**Work order**
Sort through the material below and copy each line with "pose".

**The data**
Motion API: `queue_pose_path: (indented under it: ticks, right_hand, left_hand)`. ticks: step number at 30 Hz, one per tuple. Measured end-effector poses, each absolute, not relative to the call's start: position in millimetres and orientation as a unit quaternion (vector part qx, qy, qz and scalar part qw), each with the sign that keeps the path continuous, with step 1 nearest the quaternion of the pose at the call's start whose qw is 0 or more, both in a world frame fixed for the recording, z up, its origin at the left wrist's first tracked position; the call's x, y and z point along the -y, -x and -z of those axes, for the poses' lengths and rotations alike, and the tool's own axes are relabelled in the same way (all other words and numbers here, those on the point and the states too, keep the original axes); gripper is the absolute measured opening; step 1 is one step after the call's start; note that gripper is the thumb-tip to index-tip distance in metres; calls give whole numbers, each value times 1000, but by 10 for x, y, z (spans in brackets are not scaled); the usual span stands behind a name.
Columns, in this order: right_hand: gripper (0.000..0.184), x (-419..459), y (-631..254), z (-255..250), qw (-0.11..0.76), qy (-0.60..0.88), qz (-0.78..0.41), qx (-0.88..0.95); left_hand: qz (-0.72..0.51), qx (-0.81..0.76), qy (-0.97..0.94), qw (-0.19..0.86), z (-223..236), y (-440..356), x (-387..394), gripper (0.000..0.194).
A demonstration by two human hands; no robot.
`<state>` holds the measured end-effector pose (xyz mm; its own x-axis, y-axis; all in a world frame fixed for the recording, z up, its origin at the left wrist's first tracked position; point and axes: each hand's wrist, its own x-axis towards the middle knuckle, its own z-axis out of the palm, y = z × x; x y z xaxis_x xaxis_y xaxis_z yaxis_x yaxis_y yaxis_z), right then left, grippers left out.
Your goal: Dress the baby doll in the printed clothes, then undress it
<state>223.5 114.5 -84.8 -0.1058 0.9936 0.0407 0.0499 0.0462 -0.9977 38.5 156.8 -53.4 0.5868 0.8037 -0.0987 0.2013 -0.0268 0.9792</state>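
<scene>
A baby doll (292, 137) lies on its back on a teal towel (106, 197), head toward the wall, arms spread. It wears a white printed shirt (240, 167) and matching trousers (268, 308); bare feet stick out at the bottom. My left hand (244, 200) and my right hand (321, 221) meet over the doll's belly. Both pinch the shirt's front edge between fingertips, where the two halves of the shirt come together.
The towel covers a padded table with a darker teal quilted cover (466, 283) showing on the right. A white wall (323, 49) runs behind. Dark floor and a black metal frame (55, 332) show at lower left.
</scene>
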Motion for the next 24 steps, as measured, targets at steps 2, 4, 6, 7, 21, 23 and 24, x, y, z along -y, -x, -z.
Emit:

**Your solution**
Motion API: `queue_pose_path: (indented under it: ticks, right_hand, left_hand)`. ticks: step number at 30 Hz, one per tuple. Measured end-effector poses, each absolute, not relative to the call's start: position in millimetres and orientation as a unit quaternion (vector part qx, qy, qz and scalar part qw), each with the sign that keeps the path continuous, with step 1 nearest the quaternion of the pose at the call's start whose qw is 0 or more, both in a world frame fixed for the recording, z up, its origin at the left wrist's first tracked position; the call's x, y and z point along the -y, -x and -z of those axes, for the poses' lengths and rotations alike, and the tool's own axes are relabelled in the same way (all other words and numbers here, those on the point and the states too, keep the original axes); gripper is the absolute measured opening; step 1 is one step after the call's start; note that gripper is the thumb-tip to index-tip distance in metres; calls give whole numbers, each value times 1000, but by 10 for x, y, z (spans in brackets are not scaled); the usual span stands behind a name.
`<state>` holds the measured end-effector pose (xyz mm; its own x-axis, y-axis; all in a world frame fixed for the recording, z up, its origin at the left wrist's first tracked position; point and axes: each hand's wrist, its own x-axis towards the middle knuckle, its own z-axis out of the palm, y = z × x; x y z xaxis_x xaxis_y xaxis_z yaxis_x yaxis_y yaxis_z), right then left, grippers left out.

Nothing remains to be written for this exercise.